=== Instructions to follow ===
What is needed is each line of the data below that holds the string "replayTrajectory".

=== Dataset extract ===
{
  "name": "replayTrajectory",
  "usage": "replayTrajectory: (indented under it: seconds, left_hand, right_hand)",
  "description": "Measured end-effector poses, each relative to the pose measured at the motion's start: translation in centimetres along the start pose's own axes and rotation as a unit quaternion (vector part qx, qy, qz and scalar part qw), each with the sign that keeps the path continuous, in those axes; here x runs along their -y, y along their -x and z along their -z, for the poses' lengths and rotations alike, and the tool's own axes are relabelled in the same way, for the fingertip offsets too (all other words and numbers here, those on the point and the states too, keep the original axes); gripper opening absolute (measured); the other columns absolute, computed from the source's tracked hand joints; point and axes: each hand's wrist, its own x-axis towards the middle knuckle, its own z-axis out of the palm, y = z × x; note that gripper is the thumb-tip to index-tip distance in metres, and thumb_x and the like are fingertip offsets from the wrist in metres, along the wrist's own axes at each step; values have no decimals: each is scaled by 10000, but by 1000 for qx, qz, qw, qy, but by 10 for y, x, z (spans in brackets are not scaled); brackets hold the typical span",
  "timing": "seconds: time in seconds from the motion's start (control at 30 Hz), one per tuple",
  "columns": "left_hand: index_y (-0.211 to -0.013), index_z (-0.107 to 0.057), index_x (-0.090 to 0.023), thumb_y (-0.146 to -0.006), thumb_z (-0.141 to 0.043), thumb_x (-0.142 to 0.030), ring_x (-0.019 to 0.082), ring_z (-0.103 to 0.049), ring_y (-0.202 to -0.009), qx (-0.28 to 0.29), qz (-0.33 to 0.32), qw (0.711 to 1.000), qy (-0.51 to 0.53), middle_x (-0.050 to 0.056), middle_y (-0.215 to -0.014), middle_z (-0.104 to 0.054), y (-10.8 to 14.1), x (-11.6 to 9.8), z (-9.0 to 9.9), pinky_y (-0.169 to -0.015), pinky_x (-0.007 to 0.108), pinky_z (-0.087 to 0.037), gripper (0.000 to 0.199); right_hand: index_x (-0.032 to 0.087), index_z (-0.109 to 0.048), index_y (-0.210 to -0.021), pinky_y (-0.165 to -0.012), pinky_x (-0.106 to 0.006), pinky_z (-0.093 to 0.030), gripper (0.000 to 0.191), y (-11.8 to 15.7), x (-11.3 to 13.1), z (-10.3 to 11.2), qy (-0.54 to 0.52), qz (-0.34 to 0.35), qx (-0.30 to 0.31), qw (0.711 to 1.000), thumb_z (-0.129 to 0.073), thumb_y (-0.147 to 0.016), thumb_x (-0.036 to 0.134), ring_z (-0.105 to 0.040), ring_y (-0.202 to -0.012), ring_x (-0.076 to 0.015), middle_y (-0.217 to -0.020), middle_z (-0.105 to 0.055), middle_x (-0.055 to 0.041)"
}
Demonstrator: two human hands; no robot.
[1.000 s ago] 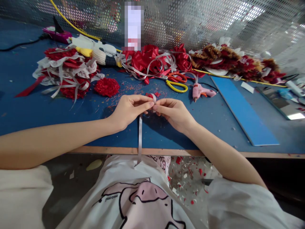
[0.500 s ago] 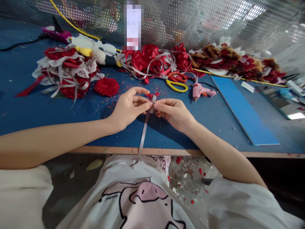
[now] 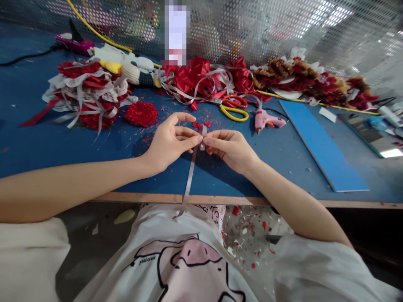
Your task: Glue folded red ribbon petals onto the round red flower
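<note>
Over the blue table, my left hand (image 3: 171, 142) pinches a narrow silvery-grey ribbon (image 3: 190, 176) between thumb and finger. My right hand (image 3: 231, 149) pinches the same ribbon just to the right, the fingertips of both hands nearly touching. A small loop of ribbon shows between them. One long tail hangs down over the table's front edge onto the white shirt. Just beyond the fingertips lies a small red ribbon piece (image 3: 207, 124); whether it is joined to the grey ribbon is unclear.
Beyond my hands lie a red pompom (image 3: 141, 114), scissors (image 3: 234, 110), a pink glue gun (image 3: 267, 121) and heaped red ribbons (image 3: 192, 77). Layered red-white rosettes (image 3: 91, 92) sit left. A blue board (image 3: 324, 147) lies right. Behind stands a perforated metal screen (image 3: 233, 29).
The small ribbon loop between my fingertips has shifted slightly. Both hands keep nearly the same place and pinch.
</note>
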Motion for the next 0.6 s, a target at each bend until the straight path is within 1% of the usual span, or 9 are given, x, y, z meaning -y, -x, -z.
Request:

=== Written response ===
  "name": "replayTrajectory",
  "usage": "replayTrajectory: (indented under it: seconds, left_hand, right_hand)",

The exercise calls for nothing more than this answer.